Caminho inverso faz o nu da pintura, ao circular pela net na forma de imagens jpgs digitalizadas em sites e newsletters de museus, galerias e leilões. Sai da materialidade física original da tela e da tinta para tornar-se pura informação digital. E nesse formato, reduzidos também a pixels, igualmente achatados na forma de códigos binários e despidos da aura da obra de arte, esses óleos clássicos da história da arte se confundem com aquelas prosaicas fotos pornográficas.
Ao comparar as diferentes maneiras que uma mesma obra de Van Gogh é representada em diferentes, livros, agendas, postais, calendários e posters, Cama investiga as relações entre significado e significante.

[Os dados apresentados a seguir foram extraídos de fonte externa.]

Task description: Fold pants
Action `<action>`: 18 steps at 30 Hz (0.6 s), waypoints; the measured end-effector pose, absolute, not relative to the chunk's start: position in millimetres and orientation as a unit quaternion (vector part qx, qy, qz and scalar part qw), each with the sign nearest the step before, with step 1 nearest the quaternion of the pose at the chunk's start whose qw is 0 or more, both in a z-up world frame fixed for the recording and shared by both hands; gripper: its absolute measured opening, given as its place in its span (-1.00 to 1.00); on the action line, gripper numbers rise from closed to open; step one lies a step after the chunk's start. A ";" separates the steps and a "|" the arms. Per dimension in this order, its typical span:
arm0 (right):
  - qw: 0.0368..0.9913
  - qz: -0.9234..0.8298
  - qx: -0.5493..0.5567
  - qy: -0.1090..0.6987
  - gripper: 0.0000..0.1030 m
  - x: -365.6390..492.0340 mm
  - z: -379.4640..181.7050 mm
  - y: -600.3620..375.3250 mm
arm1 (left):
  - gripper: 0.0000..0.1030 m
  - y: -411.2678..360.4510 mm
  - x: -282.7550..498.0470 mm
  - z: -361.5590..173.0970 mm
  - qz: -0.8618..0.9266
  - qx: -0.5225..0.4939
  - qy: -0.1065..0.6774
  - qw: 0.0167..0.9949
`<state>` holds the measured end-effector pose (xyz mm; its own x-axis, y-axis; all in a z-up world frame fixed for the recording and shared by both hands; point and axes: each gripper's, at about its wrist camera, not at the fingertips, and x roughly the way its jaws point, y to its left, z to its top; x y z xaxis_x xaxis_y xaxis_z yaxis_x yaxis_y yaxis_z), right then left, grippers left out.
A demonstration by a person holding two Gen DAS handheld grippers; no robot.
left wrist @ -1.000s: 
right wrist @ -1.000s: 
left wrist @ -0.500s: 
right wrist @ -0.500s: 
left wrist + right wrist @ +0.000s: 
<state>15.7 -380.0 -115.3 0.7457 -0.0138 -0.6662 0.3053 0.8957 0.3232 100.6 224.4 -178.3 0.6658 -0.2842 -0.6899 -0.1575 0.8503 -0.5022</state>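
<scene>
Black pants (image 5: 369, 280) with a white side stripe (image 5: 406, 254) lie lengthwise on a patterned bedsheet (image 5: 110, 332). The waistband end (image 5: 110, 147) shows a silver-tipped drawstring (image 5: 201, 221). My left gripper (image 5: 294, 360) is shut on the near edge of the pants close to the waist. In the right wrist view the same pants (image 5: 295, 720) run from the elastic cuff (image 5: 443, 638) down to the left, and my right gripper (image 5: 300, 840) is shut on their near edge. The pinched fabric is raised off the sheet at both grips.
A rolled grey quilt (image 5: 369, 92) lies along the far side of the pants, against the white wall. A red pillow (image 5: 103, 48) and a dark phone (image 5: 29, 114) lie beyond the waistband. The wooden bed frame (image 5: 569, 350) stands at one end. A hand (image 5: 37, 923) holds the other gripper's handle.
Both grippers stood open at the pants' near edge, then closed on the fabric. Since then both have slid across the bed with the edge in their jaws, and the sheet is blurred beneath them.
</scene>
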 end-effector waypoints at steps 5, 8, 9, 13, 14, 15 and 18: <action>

A mesma pintura, representada em diferentes publicações, aparece em diferentes formatos, texturas, matizes, cortes. Qual delas é a real, ou melhor, qual delas se assemelha mais com a real? A quem vê as imagens só resta escolher a sua verdade, dentre as opções apresentadas. Do mesmo modo que escolhemos ler as notícias diárias em um jornal ou não em outro, ou escolher uma religião em detrimento de outra. Não há como escapar: nossa opção sempre será por uma versão, por uma verdade necessariamente mediada, uma entre outras. Sempre esta "verdade" terá referência em outra, e esta em outra, e assim sucessivamente. O meio molda a maneira como percebemos as coisas e consequentemente como formamos nossa opinião sobre elas.
E como não perceber o viés da linguagem se, ao fotografar à maneira publicitária objetos de luxo falsificados, estas fotos exercerem o mesmo fascínio e atração dos produtos originais? Como valorar então o objeto falsificado e seu original? O valor lhe é atribuído neste caso pela imagem, pela linguagem da fotografia. E daí surgem outras questões, como o valor de mercado da obra versus o seu valor estético. Como afinal se precifica uma obra?
O trabalho de Felipe Cama se alimenta então do contraste e do vazio entre linguagens/perspectivas distintas, mas sempre justapostas: entre o binarismo e o erotismo, entre a poluição visual e o silêncio, entre a ética política e a dissolução do tempo, entre o consumismo e a veneração. Todas unidas pelo mesmo segredo que também as separa: o fato de que o olhar humano sempre enxerga a mais ou a menos, em função do que previamente decide enxergar.